Then a matrix of how each requires what modifications in the network
code. Of course all players need to agree that the description is
accurate.
Is there such a document?
cheers,
jamal
Hi,
the attached document describes the network isolation at the layer 2 and
at the layer 3, it presents the pros and cons of the different
approaches, their common points and the impacted network code.
I hope it will be helpful :)
Cheers.
-- Daniel
Isolating and virtualizing the network
--------------------------------------
Some definitions:
-----------------
isolation : This is a restrictive technique which divides a set of the
available system objects to smaller subsets assigned to a group of
processes. This technique ensures an application will use only a
subset of the system resources and will never access other
resources.
virtualization : This technique gives the illusion to an application
that its owns all the system resources instead of a subset of them
provided by the isolation.
container: it is the name of the base element which brings the
isolation and the virtualization where applications are running into.
system container: operating system running inside a container.
application container : application running inside a container.
checkpoint/restart: take a snapshot of a container at a given time
and recreate the container from this snapshot.
mobility: checkpoint/restart used to move a container to one host to
another host.
----------------------------
Actually, containers are being developed in the kernel with the
following functions :
* separate the system resources between containers in order
to avoid an application, running into a container, to
access the resources outside the container. That
facilitates the resources management, ensures the
application is jailed and increases the security.
* virtualize the resources, that avoids resources conflict
between containers, that allows to run several instance of
the same servers without modifying its network
configuration.
* the combination of the isolation and the virtualization is
the base for the checkpoint/restart. The checkpoint is
easier because the resources are identified by container
and the restart is possible because the applications can
be recreated with the same resources identifier without
conflicts. For example, the application has the pid 1000,
it is checkpointed and when it is restarted the same pid
is assigned to it and it will not conflict because pids are
isolated and virtualized.
In all the system resources, the network is one of the biggest part
to isolate and virtualize. Some solutions were proposed, with
different approaches and different implementations.
Layer 2 isolation and virtualization
------------------------------------
The virtualization acts at the network device level. The routes and
the sockets are isolated. Each container has its own network device
and its own routes. The network must be configured in each container.
This approach brings a very strong isolation and a perfect
virtualization for the system containers.
- Ingress traffic
The packets arrive to the real network device, outside of the
container. Depending on the destination, the packets are forwarded to
the network device assigned to the container.
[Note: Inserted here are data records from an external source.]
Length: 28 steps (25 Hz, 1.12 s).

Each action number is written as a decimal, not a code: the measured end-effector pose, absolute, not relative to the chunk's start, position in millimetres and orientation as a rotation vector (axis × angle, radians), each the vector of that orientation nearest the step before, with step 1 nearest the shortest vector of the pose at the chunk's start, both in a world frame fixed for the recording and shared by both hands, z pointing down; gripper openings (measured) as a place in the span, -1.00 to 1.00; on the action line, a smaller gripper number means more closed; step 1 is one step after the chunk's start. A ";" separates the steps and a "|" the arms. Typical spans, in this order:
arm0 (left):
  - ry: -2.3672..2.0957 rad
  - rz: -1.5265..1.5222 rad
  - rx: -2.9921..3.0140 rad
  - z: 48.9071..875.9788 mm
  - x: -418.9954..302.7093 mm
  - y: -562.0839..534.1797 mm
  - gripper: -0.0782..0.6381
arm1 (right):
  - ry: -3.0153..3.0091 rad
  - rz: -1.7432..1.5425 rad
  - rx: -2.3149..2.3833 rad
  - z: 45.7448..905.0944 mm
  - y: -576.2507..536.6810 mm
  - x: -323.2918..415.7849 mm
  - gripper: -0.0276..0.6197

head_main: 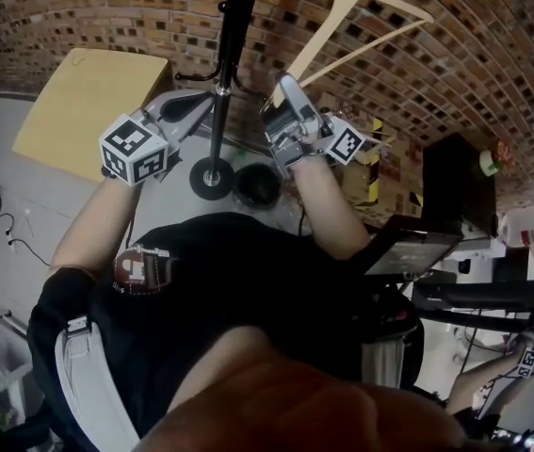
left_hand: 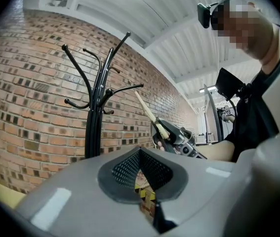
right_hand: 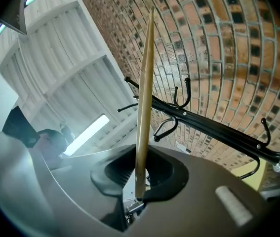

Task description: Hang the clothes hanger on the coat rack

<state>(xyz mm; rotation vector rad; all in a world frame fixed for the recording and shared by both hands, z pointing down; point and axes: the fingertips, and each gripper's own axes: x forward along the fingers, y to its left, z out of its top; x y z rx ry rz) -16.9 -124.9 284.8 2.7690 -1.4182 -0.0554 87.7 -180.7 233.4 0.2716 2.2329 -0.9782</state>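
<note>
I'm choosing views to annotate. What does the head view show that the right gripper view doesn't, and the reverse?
Head view only: the left gripper, the round base of the coat rack, the triangle shape of the wooden hanger. Right gripper view only: the right gripper shut on the hanger's end, a strip light. Both: hanger, rack pole, brick wall.

No legible text, labels or numbers
</note>
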 end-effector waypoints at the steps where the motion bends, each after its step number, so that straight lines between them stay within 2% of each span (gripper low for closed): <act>1: -1.419 -0.055 2.767 286.0 -19.3 -124.8 -0.80 | 2.240 -0.981 0.276 235.0 -179.6 83.4 -0.71; 28: -1.441 -0.097 2.687 308.9 -62.5 -136.1 -0.80 | 2.546 -1.132 0.590 260.1 -151.6 -4.9 -0.71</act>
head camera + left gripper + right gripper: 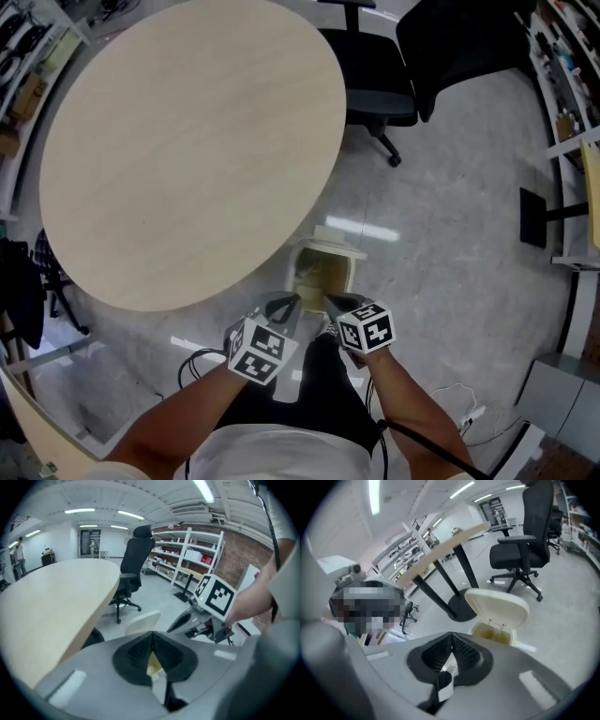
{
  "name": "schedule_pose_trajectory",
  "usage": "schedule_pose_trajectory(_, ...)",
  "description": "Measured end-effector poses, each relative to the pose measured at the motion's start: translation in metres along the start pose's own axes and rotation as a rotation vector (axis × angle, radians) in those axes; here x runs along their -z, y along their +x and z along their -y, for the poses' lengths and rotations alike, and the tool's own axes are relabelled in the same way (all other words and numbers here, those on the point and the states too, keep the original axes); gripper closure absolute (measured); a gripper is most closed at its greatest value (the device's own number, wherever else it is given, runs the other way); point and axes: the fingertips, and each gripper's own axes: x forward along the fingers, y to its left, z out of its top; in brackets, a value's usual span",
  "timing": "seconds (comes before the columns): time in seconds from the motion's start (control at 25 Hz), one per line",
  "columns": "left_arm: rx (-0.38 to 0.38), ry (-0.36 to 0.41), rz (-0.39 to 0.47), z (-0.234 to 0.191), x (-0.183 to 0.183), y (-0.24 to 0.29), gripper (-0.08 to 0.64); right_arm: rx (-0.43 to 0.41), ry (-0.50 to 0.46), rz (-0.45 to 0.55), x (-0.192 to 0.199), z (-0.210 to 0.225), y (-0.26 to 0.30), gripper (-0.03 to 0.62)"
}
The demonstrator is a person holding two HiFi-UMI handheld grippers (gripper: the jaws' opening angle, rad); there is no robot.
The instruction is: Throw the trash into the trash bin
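Head view shows trash bin (352, 270) beside table (187, 141) edge.

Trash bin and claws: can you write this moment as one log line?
trash bin: lid open, beside round table | left claw: shut, aimed at bin | right claw: shut, aimed at bin

Object counts, all three views.
One round table (187, 141); one trash bin (349, 272), with one lid (337, 240); two black office chairs, near chair (370, 80) and far chair (459, 42); two grippers, left gripper (286, 302) and right gripper (336, 302); two marker cubes (261, 352), one per gripper; two forearms (412, 398); one black floor stand (532, 217). Loose trash pieces: can't count.
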Motion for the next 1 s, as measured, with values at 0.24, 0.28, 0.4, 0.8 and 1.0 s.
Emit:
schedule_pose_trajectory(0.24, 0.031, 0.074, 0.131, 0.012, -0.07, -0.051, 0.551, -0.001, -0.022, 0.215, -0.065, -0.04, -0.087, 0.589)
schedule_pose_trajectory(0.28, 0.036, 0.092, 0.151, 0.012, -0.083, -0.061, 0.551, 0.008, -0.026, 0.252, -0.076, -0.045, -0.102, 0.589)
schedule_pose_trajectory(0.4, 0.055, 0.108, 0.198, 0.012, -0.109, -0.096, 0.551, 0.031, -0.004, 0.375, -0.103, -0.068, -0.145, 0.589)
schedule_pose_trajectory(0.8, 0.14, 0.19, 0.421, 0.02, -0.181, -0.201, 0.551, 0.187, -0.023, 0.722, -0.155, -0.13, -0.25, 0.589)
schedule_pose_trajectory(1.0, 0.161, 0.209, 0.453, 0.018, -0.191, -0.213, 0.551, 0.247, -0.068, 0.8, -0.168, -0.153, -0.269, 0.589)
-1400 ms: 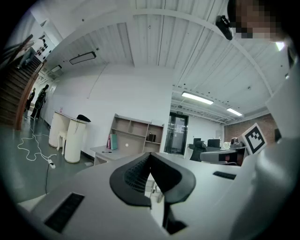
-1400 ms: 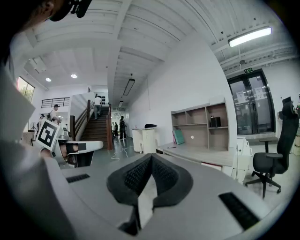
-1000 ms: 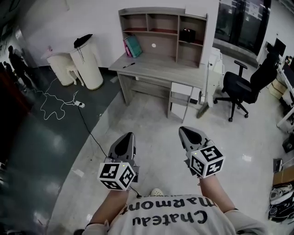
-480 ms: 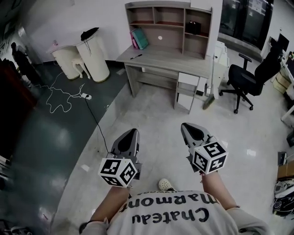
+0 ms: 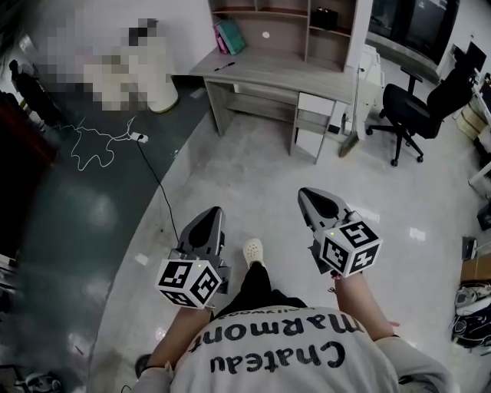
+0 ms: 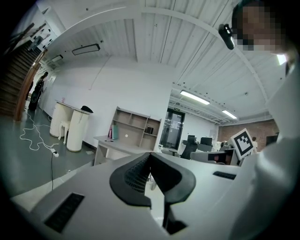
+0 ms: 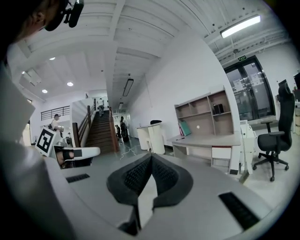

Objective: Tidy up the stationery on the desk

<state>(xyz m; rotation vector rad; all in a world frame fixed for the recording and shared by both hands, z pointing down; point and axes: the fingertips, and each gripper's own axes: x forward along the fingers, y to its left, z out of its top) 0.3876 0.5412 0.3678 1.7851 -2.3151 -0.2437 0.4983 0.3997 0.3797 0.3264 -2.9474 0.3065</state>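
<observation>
Desk (image 5: 276,67) closer than before, left claw (image 5: 209,221), right claw (image 5: 312,203) closed

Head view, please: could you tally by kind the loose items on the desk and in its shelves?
Pen: 1
Books: 2
Black box: 1
Total: 4

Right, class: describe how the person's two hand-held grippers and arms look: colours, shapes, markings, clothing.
The left gripper and right gripper are light grey wedges with dark slots, tapering to black ribbed pads. Each carries a white cube printed with black square markers: left cube, right cube. The person wears a pale short-sleeved T-shirt with dark lettering; the forearms are uncovered.
</observation>
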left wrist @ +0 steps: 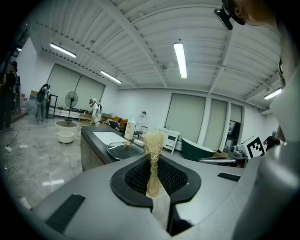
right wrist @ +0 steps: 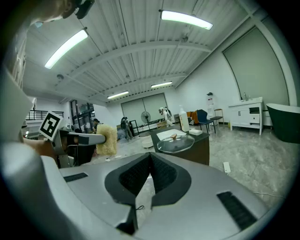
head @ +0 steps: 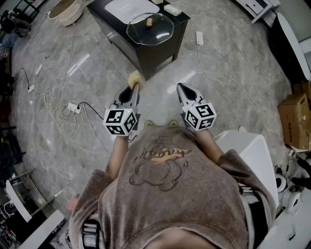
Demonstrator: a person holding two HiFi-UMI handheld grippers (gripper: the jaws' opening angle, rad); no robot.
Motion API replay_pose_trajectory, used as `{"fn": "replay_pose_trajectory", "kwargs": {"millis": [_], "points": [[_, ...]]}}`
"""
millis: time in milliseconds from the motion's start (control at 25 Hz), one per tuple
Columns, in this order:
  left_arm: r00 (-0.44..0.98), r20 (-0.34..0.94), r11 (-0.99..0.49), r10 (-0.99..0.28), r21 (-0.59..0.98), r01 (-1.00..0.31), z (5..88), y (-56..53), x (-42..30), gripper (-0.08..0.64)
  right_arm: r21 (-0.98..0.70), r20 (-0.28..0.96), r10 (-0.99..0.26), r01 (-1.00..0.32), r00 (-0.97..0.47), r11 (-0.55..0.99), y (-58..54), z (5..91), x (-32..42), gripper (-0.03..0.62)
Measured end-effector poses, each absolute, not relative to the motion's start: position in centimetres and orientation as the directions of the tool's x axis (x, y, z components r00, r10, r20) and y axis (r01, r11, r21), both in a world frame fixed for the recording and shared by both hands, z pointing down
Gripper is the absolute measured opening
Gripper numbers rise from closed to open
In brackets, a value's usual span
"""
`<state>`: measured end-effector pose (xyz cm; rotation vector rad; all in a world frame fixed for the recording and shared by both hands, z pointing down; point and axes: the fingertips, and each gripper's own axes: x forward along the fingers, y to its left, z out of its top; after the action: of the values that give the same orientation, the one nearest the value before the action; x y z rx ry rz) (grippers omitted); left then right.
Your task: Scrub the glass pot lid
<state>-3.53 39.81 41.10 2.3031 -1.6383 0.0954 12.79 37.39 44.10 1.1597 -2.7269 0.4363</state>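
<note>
Now: the approach, I judge. The glass pot lid lies flat on the dark bench, well ahead of both grippers.
Left gripper: fingers clamped on a straw-coloured scrubber, tuft past the tips.
Right gripper: fingers closed together, nothing between.
Doing it well: step close first, steady the lid with the right, then press the tuft flat on the glass.
Around: white tray behind the lid; basin on the floor.
In the way: loose cables at left.

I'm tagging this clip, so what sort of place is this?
Probably an open studio or workshop hall: a lone dark cabinet bearing the glass pot lid, loose cables across the floor, strip lights overhead.
</note>
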Motion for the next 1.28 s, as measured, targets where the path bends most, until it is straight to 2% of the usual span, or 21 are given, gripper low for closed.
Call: {"fn": "replay_pose_trajectory", "kwargs": {"millis": [320, 800, 1280], "points": [[0.37, 0.227, -0.322, -0.901, 0.223, -0.92, 41.0, 39.1, -5.0, 0.044, -0.231, 0.242, -0.668, -0.711, -0.703, 0.665, 37.1, 44.1, 10.0, -0.014], [0.447, 0.209, -0.403, -0.87, 0.222, -0.888, 42.1, 36.2, -8.6, 0.044, -0.141, 0.267, -0.703, -0.749, -0.659, 0.648, 34.5, 45.2, 5.7, -0.014], [0.413, 0.206, -0.367, -0.887, 0.23, -0.901, 43.3, 26.2, -12.3, 0.044, -0.147, 0.266, -0.683, -0.729, -0.68, 0.669, 23.7, 46.4, 2.8, -0.014]]}}
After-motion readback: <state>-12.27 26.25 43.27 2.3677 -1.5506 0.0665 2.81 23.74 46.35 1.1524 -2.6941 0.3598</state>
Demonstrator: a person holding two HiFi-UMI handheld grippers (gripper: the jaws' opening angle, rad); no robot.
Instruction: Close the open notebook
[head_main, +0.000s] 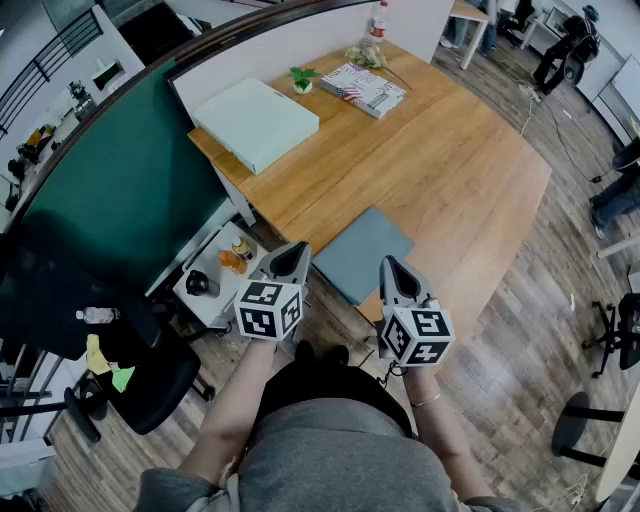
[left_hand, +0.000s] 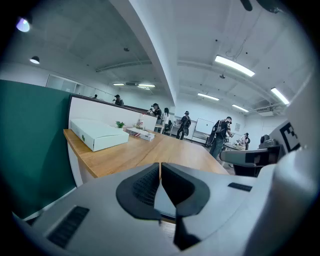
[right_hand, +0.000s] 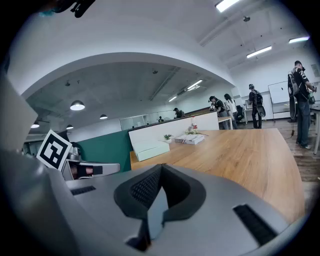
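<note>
table (head_main: 450, 170): light wood top, white partition along its far side, curved right edge.
on it:
- box (head_main: 255, 122): white, flat, closed, at the far left corner, set askew to the edge.
- plant (head_main: 302, 80): small, in a pale pot, just beside the box's far end.
- books (head_main: 363, 88): short stack, possibly magazines, near the plant by the far side.
- bottle (head_main: 378, 22): upright, at the far edge behind the books; detail too small to read.
- notebook (head_main: 362, 252): grey-blue, lying flat at the near edge, well apart from the rest.

stand (head_main: 205, 300): low, white, beside the table's near left corner; bears a dark mug (head_main: 198, 284) and jars (head_main: 235, 258).
</note>
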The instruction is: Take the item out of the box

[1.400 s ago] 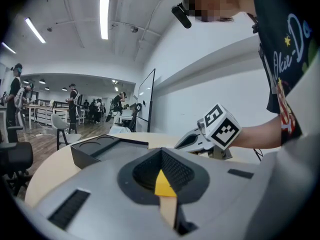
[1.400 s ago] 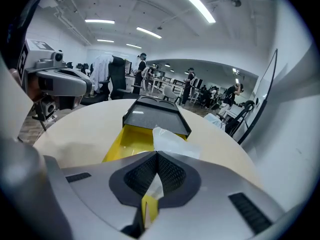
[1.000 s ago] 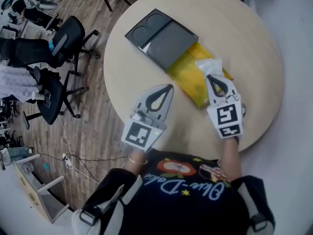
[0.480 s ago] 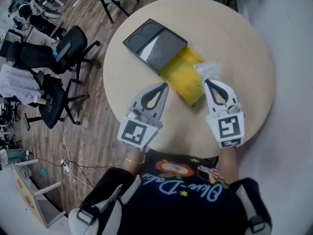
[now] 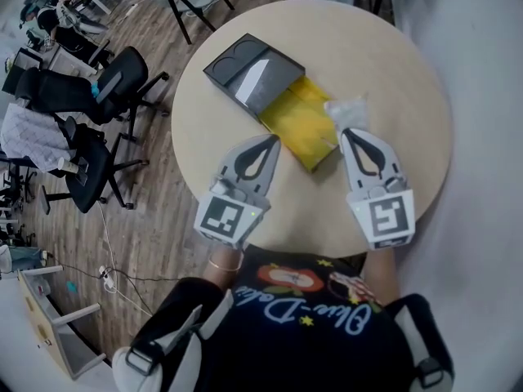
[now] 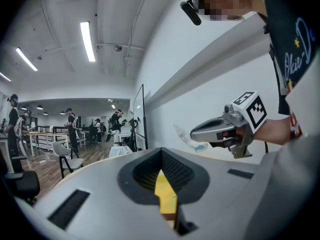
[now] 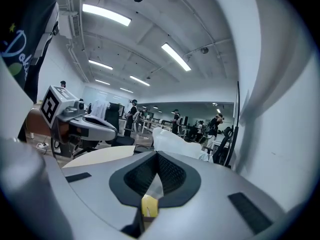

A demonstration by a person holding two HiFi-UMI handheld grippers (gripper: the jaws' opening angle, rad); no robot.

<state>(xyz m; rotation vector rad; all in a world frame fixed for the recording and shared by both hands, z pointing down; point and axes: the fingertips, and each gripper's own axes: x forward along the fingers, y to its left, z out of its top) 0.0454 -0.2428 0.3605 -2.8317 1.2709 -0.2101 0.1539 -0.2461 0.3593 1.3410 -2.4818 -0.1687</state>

From this point, the
path is the same and the packets go through the routes and the sockets
layer because they are isolated into the container.
- Outgoing traffic
The packets go through the sockets, the routes, the network device
assigned to the container and finally to the real device.
Implementation:
---------------
Andrey Savochkin, from OpenVZ team, patchset of this approach uses the
namespace concept. All the network devices are no longer stored into
the "dev_base_list" but into a list stored into the network namespace
structure. Each container has its own network namespace. The network
device access has been changed to access the network device list
relative to the current namespace's context instead of the global
network device list. The same has been made for the routing tables,
they are all relatives to the namespace and are no longer global
static. The creation of a new network namespace implies the creation
of a new set of routing table.
After the creation of a container, no network device exists. It is
created from outside by the container's parent. The communication
between the new container and the outside is done via a special pair
device which have each extremities into each namespace. The MAC
addresses must be specified and these addresses should be handled by
the containers developers in order to ensure MAC unicity.
After this network device creation step into each namespace, the
network configuration is done as usual, in other words, with a new
operating system initialization or with the 'ifconfig' or 'ip'
command.
----- ------ ------- ------ ----
| LAN |<->| eth0 |<->| veth0 |<-|ns(1)|->| eth0 |<->| IP |
----- ------ ------- ------ ----
(1) : ns = namespace (aka. Virtual Environment).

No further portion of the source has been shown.